U.S. President George W. Bush on Thursday stepped up pressure on lawmakers to pass his Iraq war funding request, while a senior Democrat said a deal might be possible.

During a visit to the Pentagon, Bush said delays in approving his $196 billion request for the Iraq and Afghanistan wars during the fiscal year that began October 1 would force cuts in military base operations across the United States.

He said Defense Secretary Robert Gates has directed the Army and Marine Corps to make plans to lay off civilian employees, end contracts and prepare our military bases across the country for reduced operations.

But the Democratic chairman of the House defense spending panel, Rep. John Murtha, said he thought a compromise was possible after a telephone conversation with Lt. Gen. Douglas Lute, the White House point person in charge of Iraq policy.

I told him we need to make a deal, Murtha said. In listening to him, I'm more optimistic that there is a possibility of agreement.

The Pennsylvania lawmaker, who is close to House of Representatives Speaker Nancy Pelosi, said the Democratic leadership might be willing to compromise on a troop pullout timeline proposed by congressional Democrats.

The Democrats have offered to pass $50 billion of the $196 billion Bush requested, but with a requirement that most U.S. troops leave Iraq by December 2008.

Although Democrats hold majorities in both chambers of Congress, they lack enough votes in the Senate to keep Republicans from blocking a bill with a troop pullout plan.

Bush says he will veto any legislation that attaches such conditions to the funding. He has repeatedly called on lawmakers to pass war funds before the end of this year.

I asked Congress to provide this essential funding to our troops before the members leave on their Christmas vacation, Bush said.
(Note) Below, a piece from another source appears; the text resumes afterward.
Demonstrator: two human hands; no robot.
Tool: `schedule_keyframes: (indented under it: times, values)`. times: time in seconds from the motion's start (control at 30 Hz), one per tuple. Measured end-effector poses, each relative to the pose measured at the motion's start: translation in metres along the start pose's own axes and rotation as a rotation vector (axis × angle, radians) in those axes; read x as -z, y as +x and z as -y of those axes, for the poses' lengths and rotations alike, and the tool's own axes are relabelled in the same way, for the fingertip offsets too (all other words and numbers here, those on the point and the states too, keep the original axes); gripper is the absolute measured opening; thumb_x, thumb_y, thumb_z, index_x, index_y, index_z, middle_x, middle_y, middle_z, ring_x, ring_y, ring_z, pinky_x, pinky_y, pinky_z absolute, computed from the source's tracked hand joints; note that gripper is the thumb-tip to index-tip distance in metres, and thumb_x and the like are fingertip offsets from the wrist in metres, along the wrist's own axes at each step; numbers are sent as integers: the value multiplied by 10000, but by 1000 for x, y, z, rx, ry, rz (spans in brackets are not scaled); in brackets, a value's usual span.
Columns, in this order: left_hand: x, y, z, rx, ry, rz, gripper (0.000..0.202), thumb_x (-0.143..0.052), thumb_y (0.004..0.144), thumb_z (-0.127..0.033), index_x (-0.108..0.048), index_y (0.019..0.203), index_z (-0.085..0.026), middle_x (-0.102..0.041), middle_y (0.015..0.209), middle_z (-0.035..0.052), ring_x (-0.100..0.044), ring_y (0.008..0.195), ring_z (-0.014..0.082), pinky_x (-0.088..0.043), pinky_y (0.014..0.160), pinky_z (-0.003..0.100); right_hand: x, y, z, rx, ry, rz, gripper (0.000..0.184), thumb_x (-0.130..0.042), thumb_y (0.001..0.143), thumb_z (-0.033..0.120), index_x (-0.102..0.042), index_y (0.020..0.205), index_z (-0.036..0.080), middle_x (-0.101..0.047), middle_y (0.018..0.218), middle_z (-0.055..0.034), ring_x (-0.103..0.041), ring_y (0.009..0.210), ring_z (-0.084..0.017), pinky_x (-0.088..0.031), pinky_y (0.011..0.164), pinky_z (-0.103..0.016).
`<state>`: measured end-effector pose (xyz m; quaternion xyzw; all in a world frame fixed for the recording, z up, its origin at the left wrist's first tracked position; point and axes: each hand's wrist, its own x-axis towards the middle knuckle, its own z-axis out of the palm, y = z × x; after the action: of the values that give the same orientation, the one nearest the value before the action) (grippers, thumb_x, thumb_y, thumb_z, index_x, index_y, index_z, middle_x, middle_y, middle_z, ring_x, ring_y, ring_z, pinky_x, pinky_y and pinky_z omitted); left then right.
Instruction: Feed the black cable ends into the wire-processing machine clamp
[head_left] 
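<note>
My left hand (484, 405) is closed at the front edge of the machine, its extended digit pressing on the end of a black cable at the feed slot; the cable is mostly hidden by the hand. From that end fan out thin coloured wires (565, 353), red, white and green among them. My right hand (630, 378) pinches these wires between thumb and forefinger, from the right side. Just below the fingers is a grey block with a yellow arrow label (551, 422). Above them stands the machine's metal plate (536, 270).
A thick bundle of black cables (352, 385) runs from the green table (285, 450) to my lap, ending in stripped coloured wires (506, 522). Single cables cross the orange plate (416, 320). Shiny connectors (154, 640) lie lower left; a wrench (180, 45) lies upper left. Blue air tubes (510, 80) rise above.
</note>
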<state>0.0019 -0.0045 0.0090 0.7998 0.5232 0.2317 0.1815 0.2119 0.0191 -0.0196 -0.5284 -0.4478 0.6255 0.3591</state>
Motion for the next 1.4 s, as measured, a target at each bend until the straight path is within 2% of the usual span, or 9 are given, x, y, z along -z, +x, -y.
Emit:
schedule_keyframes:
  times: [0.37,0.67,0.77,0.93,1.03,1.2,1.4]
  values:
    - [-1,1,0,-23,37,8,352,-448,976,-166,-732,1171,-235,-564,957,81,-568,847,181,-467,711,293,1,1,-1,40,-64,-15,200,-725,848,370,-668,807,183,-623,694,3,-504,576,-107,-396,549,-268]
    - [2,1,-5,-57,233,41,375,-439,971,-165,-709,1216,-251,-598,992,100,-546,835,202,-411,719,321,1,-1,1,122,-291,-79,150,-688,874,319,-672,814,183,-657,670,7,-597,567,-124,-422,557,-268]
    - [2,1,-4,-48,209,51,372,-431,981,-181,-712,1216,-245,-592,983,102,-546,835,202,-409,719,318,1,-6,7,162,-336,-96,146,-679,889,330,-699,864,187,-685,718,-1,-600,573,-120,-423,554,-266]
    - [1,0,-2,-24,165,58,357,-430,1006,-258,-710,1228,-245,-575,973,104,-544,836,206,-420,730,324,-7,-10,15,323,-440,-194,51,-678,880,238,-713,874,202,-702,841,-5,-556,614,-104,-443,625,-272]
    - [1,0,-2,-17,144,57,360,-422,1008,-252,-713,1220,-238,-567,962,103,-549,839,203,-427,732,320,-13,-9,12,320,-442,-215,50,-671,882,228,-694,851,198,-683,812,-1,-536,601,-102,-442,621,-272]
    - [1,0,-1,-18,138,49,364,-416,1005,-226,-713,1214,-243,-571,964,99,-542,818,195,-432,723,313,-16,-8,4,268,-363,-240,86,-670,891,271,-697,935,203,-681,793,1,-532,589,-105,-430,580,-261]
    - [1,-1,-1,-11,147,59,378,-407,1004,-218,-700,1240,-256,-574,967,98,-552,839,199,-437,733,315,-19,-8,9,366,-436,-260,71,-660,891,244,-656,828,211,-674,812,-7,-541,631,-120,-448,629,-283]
Democrats have insisted they will not give Bush a blank check for the war.

The Pentagon warned last week that the Army would run out of money in mid-February followed by the Marine Corps a month later if Congress did not approve the war funding.

Democrats accuse the administration of using scare tactics and peddling horror stories to pressure Congress to give the administration the war funds without conditions.

We cannot stay in Iraq forever. The president should accept these conditions and come up with a responsible plan to bring our troops home, said David Obey, a Wisconsin Democrat who chairs the House Appropriations Committee.